For me, The Night Circus called up those dark, menacing aspects of magic. I thought I was in for a bit of whimsy—since the book was hyped as “the next Harry Potter”—but I found this book to be much darker than I expected.

From nearly the first page, I had a claustrophobic feeling of being trapped, which I think speaks to Erin Morgenstern’s talents as a writer because that sense of limitation certainly plays into the plot. I don’t want to give away the storyline, because I found it clever and original.

When she wants to, Morgenstern can create wonder with her sentences: “The building is as grey as the pavement below and the sky above, appearing as impermanent as the clouds, as though it could vanish into the air without notice.” But she also has descriptions like, “the air itself is magical,” which jarred and disappointed me because I knew she could do better.

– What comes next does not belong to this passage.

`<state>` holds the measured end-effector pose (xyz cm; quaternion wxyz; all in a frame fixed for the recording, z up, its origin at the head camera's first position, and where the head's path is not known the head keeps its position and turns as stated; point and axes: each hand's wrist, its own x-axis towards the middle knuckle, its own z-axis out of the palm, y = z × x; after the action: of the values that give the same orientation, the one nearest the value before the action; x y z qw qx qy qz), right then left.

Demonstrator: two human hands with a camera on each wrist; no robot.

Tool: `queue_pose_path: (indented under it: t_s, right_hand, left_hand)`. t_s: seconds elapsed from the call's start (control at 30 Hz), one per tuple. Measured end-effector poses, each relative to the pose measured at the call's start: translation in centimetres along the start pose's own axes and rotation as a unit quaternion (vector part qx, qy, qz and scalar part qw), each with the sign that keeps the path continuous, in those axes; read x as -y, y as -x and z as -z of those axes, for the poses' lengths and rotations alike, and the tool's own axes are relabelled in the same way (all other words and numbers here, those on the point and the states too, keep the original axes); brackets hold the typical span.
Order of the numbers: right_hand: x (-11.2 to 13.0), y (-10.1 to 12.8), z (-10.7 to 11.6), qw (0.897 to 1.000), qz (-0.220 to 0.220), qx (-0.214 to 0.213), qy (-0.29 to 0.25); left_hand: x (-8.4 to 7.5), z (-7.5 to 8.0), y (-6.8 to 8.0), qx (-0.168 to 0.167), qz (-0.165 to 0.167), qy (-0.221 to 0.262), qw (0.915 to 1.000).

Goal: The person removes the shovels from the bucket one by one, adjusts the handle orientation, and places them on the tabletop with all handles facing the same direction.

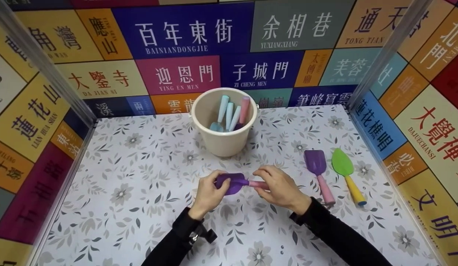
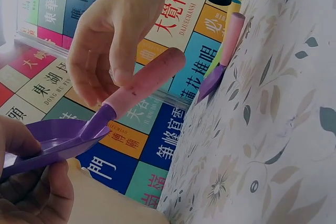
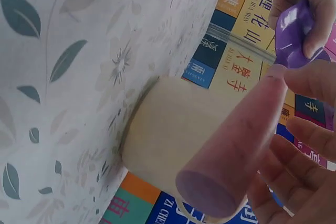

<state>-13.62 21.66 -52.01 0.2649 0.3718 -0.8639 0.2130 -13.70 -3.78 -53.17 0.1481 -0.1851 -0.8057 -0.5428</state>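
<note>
Purple scoop (image 1: 231,183) being pinched at the blade by left hand (image 1: 208,192), pink handle by right hand (image 1: 280,187); possibly slipping, given fingertip-only grips.

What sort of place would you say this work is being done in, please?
Probably a staged recording booth, not a home: a small table under floral covering, boxed in by panels printed with Chinese place names, metal corner posts, and a bucket of toy shovels.

A tabletop (image 1: 140,155) covered in grey floral-print paper, enclosed on three sides by walls (image 1: 199,33) of colourful Chinese place-name panels.
</note>
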Motion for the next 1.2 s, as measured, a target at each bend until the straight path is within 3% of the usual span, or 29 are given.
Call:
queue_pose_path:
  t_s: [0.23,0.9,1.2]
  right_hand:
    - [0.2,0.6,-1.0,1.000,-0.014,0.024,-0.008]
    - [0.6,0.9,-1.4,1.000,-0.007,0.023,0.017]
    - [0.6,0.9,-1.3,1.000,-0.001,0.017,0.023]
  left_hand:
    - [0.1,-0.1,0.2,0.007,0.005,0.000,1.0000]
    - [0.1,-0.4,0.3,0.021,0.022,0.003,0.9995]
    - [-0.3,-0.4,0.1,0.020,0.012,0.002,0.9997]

I enjoyed the allusions to Prospero of Shakespeare’s The Tempest, which like “Le Cirque des Rêves,” is set in an enchanted realm run by a sort of overlord, puppet master. (Shakespeare scholars, apologies for that simplification.) But, for me, this made for a bait-and-switch because The Tempest is ultimately a comedy.

I confess that I didn’t love this book, because it was so disquieting and put me on edge. (For similar reasons, I did not enjoy Gone Girl, so perhaps that’s not a good barometer.) Again, I’m creeped out by magicians. Many of the book bloggers I follow have gushed about this novel—it is truly beloved.

That, of course, is one of the best kinds of magic.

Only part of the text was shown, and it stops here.